» **Task item**: Which lines below contain "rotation"? Copy every one of them.

» **Entries provided**:
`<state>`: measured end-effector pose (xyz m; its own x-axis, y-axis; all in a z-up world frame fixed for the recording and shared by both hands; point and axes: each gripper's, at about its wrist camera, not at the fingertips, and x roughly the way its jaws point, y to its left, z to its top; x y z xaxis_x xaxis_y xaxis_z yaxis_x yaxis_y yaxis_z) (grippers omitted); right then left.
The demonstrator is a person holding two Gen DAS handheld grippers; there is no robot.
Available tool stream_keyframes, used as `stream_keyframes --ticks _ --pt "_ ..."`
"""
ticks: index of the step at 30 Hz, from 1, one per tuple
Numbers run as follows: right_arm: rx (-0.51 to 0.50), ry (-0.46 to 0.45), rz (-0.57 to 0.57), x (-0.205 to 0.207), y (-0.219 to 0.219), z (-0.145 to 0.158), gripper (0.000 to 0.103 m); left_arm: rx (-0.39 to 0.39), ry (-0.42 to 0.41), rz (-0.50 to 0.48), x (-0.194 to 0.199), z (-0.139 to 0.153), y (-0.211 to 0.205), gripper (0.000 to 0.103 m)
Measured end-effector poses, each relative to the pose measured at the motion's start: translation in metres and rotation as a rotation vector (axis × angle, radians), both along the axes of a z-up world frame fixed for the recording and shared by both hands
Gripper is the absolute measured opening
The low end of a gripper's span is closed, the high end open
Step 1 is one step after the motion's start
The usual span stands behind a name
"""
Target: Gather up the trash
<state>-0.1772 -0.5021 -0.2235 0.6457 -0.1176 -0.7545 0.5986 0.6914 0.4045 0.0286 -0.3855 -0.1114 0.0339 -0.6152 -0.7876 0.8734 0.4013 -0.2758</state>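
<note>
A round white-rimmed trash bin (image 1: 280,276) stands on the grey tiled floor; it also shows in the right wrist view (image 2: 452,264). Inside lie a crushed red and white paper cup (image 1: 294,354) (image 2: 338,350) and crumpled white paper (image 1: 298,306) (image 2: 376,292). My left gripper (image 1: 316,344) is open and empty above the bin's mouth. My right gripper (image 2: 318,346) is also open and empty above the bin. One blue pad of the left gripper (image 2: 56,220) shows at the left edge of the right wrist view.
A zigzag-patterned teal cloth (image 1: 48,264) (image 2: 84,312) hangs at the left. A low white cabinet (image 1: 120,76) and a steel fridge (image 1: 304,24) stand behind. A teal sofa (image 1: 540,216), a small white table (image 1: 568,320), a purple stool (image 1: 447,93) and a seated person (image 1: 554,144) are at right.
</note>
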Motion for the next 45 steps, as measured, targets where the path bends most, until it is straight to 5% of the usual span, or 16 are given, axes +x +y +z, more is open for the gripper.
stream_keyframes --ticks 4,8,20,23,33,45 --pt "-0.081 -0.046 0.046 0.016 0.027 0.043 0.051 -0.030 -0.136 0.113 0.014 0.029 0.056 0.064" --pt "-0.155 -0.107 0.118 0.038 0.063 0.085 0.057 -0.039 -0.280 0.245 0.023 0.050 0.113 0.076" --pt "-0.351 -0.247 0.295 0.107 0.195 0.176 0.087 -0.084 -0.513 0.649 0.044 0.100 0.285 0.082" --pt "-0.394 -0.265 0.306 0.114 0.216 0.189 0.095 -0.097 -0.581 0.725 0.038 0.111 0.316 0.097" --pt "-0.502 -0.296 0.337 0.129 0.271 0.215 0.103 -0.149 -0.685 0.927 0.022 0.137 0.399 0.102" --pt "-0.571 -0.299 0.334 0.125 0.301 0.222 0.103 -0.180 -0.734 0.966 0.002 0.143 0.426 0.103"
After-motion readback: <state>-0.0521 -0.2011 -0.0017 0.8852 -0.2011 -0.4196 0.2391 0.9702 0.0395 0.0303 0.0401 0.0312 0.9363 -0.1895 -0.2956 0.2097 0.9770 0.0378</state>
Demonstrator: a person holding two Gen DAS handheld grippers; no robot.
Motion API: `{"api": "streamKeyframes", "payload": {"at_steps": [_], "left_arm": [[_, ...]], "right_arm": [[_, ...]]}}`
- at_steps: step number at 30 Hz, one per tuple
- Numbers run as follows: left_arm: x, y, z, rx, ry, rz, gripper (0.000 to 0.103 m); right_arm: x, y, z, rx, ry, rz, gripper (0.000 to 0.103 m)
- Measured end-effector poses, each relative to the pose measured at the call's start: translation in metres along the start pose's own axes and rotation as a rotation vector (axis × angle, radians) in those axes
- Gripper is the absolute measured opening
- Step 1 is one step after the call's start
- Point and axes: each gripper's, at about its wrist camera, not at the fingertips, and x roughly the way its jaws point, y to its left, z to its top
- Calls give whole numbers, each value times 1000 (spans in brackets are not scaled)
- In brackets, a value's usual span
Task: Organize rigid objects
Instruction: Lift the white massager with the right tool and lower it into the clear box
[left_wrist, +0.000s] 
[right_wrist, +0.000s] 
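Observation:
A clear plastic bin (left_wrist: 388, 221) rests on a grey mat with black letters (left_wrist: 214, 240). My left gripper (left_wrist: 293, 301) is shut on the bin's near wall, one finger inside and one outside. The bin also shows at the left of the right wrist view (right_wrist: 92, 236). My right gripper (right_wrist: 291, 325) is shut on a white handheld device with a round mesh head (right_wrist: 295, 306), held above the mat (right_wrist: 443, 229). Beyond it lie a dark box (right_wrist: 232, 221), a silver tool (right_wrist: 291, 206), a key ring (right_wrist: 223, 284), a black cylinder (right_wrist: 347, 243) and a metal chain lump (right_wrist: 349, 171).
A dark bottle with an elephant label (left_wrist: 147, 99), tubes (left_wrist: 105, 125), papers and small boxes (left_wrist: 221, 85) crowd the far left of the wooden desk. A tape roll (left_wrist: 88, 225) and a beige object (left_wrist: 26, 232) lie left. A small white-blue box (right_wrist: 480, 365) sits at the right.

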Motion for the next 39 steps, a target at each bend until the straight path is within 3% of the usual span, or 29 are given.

» **Exercise solution**:
Measured end-effector poses, each relative to the pose measured at the motion's start: translation in metres and rotation as a rotation vector (axis × angle, radians), both along the axes of a z-up world frame fixed for the recording and shared by both hands
- Measured end-effector poses, each relative to the pose measured at the call's start: translation in metres along the start pose's own axes and rotation as a rotation vector (axis × angle, radians) in those axes

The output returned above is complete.